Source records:
_ _ _

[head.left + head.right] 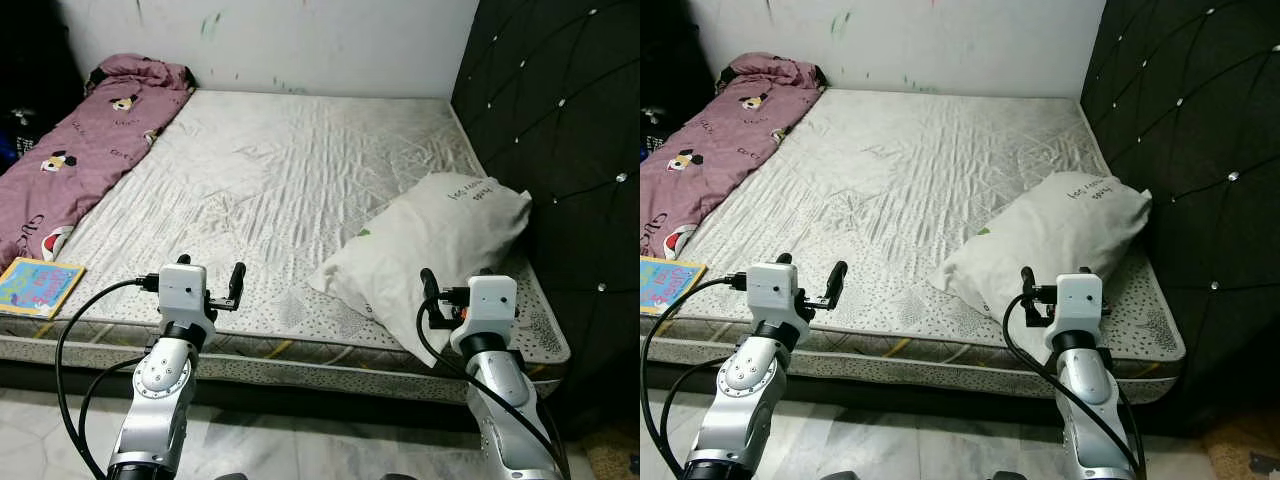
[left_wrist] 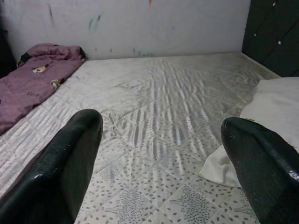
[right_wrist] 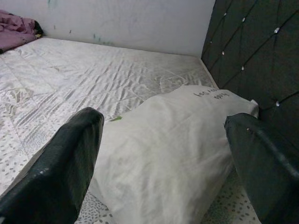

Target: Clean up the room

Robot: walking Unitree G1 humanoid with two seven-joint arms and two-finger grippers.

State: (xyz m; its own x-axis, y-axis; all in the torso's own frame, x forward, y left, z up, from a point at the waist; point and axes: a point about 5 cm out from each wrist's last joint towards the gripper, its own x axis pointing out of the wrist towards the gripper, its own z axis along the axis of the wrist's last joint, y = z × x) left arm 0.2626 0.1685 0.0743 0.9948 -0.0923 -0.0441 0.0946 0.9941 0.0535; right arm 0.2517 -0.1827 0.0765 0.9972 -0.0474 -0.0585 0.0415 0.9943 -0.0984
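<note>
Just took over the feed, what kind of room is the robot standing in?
Most likely a bedroom. A bare quilted mattress fills the view, with a white pillow lying against a dark tufted headboard and a pink cartoon-print blanket along the far side.

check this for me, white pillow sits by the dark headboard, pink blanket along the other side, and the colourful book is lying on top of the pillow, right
Not quite. The book lies at the mattress's near corner beside the pink blanket, far from the pillow; the left eye view shows it. The rest stands.
</note>
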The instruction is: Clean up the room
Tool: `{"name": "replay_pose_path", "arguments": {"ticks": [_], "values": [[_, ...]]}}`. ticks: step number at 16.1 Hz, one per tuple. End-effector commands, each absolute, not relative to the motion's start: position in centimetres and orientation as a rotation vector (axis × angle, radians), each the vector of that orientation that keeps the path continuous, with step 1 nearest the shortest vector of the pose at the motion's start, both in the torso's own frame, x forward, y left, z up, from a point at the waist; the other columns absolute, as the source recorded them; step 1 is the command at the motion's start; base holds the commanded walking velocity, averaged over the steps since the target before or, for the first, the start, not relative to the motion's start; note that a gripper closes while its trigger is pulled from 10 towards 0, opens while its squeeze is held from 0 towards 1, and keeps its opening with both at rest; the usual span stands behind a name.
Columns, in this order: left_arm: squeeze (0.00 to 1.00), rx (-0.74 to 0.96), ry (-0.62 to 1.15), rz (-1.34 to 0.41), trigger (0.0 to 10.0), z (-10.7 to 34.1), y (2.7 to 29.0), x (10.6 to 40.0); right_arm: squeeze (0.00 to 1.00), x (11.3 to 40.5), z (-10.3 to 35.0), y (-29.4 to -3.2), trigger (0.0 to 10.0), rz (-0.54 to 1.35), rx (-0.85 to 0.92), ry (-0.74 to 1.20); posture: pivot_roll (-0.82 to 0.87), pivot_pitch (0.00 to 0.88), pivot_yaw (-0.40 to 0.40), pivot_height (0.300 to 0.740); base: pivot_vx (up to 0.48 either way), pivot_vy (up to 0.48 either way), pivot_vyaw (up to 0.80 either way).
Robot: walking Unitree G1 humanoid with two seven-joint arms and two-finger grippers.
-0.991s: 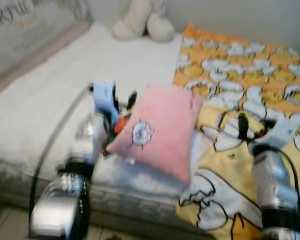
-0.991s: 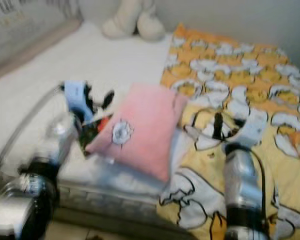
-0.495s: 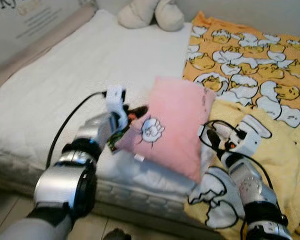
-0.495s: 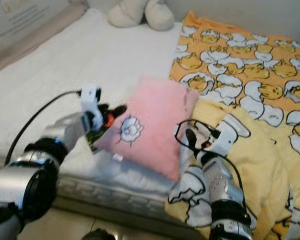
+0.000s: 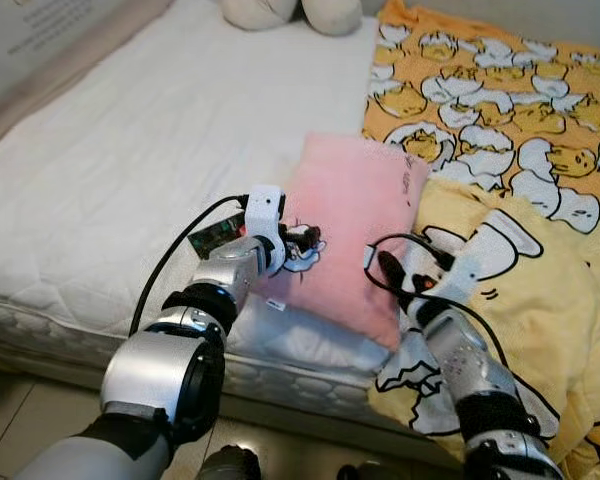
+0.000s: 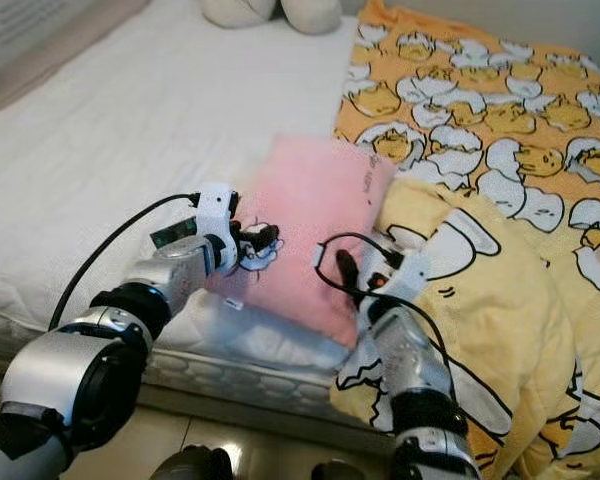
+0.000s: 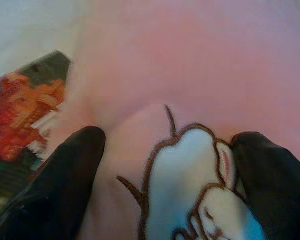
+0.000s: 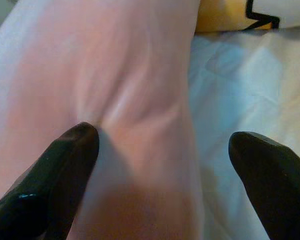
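Note:
A pink pillow (image 5: 355, 200) with a white embroidered patch lies on the bed, partly over the yellow duck-print blanket (image 5: 520, 150). My left gripper (image 5: 302, 240) rests on the pillow's left part, open, its fingers (image 7: 65, 175) straddling the patch with bunched fabric between them. A red and orange printed packet (image 7: 25, 115) lies beside the pillow's edge. At the pillow's lower right edge my right gripper (image 5: 388, 272) stands open, with one finger (image 8: 60, 170) on the pink fabric and the other over the white sheet.
The white mattress (image 5: 130, 150) stretches to the left and back. A cream plush toy (image 5: 280, 10) sits at the head of the bed. Along the left side runs a printed board (image 5: 40, 40). Tiled floor (image 5: 20, 420) lies below the bed's front edge.
The camera has tilted down and come closer. My left gripper has moved from the pillow's left edge onto its patch. My right gripper has come in to the pillow's right edge.

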State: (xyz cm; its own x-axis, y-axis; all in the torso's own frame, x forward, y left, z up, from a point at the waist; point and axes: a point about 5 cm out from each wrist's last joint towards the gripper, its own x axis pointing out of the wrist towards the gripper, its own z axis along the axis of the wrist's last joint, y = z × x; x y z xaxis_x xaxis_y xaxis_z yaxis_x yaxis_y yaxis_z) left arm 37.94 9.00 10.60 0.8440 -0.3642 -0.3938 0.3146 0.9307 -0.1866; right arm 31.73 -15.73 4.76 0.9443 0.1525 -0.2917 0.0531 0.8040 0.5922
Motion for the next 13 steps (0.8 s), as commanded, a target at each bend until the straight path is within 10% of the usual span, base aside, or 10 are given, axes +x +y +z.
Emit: {"name": "replay_pose_path", "arguments": {"ticks": [1, 8, 13], "values": [[0.00, -0.069, 0.429, -0.286, 10.0, 10.4, 9.7, 38.1, 0.00, 32.2, 4.8, -14.7, 10.0, 0.088, 0.621, 0.342, -0.05, 0.180, -0.028, 0.740, 0.000, 0.000, 0.00], [0.00, -0.038, 0.232, -0.232, 10.0, 15.7, 13.4, 40.3, 0.00, 32.9, 4.8, -13.0, 10.0, 0.146, 0.581, 0.339, -0.02, 0.181, -0.039, 0.740, 0.000, 0.000, 0.00], [0.00, -0.219, 0.436, -0.260, 10.0, 11.3, 13.5, 38.6, 0.00, 33.1, 4.8, -13.1, 10.0, 0.153, 0.578, 0.337, -0.03, 0.180, -0.052, 0.740, 0.000, 0.000, 0.00]]}}
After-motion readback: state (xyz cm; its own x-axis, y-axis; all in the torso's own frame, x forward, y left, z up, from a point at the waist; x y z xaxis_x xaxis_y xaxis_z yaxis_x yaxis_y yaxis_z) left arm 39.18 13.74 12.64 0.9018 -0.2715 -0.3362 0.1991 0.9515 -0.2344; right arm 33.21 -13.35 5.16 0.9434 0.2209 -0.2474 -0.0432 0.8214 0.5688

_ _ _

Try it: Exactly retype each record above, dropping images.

Your response:
[head.left + head.right] 
[left_wrist] 
[right_wrist] 

Target: Clean up the room

Robot: walking Unitree G1 humanoid with two seven-joint arms and two-finger grippers.

State: (xyz m; its own x-axis, y-axis; all in the torso's own frame, x forward, y left, z up, from a point at the waist; point and axes: a point about 5 cm out from each wrist's last joint towards the gripper, its own x axis pointing out of the wrist towards the gripper, its own z axis along the axis of the wrist's last joint, y = z × x) left arm 0.2626 0.1685 0.0743 0.9948 -0.0923 -0.0441 0.0946 0.9941 0.0535; right arm 0.2517 -0.1827 0.0765 0.9972 -0.0474 -0.0585 0.0415 0.9943 -0.0984
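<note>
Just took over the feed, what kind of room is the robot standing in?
Most likely a bedroom. A bare quilted mattress fills the view, with a white pillow lying against a dark tufted headboard and a pink cartoon-print blanket along the far side.

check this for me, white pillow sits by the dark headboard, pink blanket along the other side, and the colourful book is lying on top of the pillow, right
Not quite. The book lies at the mattress's near corner beside the pink blanket, far from the pillow; the left eye view shows it. The rest stands.
</note>
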The instruction is: Clean up the room
Tool: `{"name": "replay_pose_path", "arguments": {"ticks": [_], "values": [[_, ...]]}}`. ticks: step number at 16.1 Hz, one per tuple. End-effector commands, each absolute, not relative to the motion's start: position in centimetres and orientation as a rotation vector (axis × angle, radians), each the vector of that orientation that keeps the path continuous, with step 1 nearest the shortest vector of the pose at the motion's start, both in the torso's own frame, x forward, y left, z up, from a point at the waist; the other columns absolute, as the source recorded them; step 1 is the command at the motion's start; base holds the commanded walking velocity, averaged over the steps since the target before or, for the first, the start, not relative to the motion's start; note that a gripper closes while its trigger is pulled from 10 towards 0, opens while its squeeze is held from 0 towards 1, and keeps its opening with both at rest; the usual span stands behind a name.
Columns, in this order: left_arm: squeeze (0.00 to 1.00), rx (-0.74 to 0.96), ry (-0.62 to 1.15), rz (-1.34 to 0.41), trigger (0.0 to 10.0), z (-10.7 to 34.1), y (2.7 to 29.0), x (10.6 to 40.0); right_arm: squeeze (0.00 to 1.00), x (11.3 to 40.5), z (-10.3 to 35.0), y (-29.4 to -3.2), trigger (0.0 to 10.0), rz (-0.54 to 1.35), rx (-0.85 to 0.92), ry (-0.74 to 1.20); posture: pivot_roll (-0.82 to 0.87), pivot_pitch (0.00 to 0.88), pivot_yaw (-0.40 to 0.40), pivot_height (0.300 to 0.740); base: pivot_vx (up to 0.48 either way), pivot_vy (up to 0.48 either way), pivot_vyaw (up to 0.80 either way).
Robot: walking Unitree G1 humanoid with two seven-joint arms and two-finger grippers.
-0.991s: 
-0.991s: 
-0.495s: 
-0.495s: 
+0.000s: 
+0.000s: 
+0.000s: 
+0.000s: 
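Note:
A pink pillow (image 5: 355, 200) with a white embroidered patch lies on the bed, partly over the yellow duck-print blanket (image 5: 520, 150). My left gripper (image 5: 302, 240) rests on the pillow's left part, open, its fingers (image 7: 65, 175) straddling the patch with bunched fabric between them. A red and orange printed packet (image 7: 25, 115) lies beside the pillow's edge. At the pillow's lower right edge my right gripper (image 5: 388, 272) stands open, with one finger (image 8: 60, 170) on the pink fabric and the other over the white sheet.
The white mattress (image 5: 130, 150) stretches to the left and back. A cream plush toy (image 5: 280, 10) sits at the head of the bed. Along the left side runs a printed board (image 5: 40, 40). Tiled floor (image 5: 20, 420) lies below the bed's front edge.
The camera has tilted down and come closer. My left gripper has moved from the pillow's left edge onto its patch. My right gripper has come in to the pillow's right edge.
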
State: (xyz cm; its own x-axis, y-axis; all in the torso's own frame, x forward, y left, z up, from a point at the waist; point and axes: a point about 5 cm out from each wrist's last joint towards the gripper, its own x axis pointing out of the wrist towards the gripper, its own z axis along the axis of the wrist's last joint, y = z × x; x y z xaxis_x xaxis_y xaxis_z yaxis_x yaxis_y yaxis_z) left arm 37.94 9.00 10.60 0.8440 -0.3642 -0.3938 0.3146 0.9307 -0.1866; right arm 31.73 -15.73 4.76 0.9443 0.1525 -0.2917 0.0531 0.8040 0.5922
Motion for the next 13 steps (0.8 s), as commanded, a target at each bend until the straight path is within 10% of the usual span, base aside, or 10 are given, axes +x +y +z.
Emit: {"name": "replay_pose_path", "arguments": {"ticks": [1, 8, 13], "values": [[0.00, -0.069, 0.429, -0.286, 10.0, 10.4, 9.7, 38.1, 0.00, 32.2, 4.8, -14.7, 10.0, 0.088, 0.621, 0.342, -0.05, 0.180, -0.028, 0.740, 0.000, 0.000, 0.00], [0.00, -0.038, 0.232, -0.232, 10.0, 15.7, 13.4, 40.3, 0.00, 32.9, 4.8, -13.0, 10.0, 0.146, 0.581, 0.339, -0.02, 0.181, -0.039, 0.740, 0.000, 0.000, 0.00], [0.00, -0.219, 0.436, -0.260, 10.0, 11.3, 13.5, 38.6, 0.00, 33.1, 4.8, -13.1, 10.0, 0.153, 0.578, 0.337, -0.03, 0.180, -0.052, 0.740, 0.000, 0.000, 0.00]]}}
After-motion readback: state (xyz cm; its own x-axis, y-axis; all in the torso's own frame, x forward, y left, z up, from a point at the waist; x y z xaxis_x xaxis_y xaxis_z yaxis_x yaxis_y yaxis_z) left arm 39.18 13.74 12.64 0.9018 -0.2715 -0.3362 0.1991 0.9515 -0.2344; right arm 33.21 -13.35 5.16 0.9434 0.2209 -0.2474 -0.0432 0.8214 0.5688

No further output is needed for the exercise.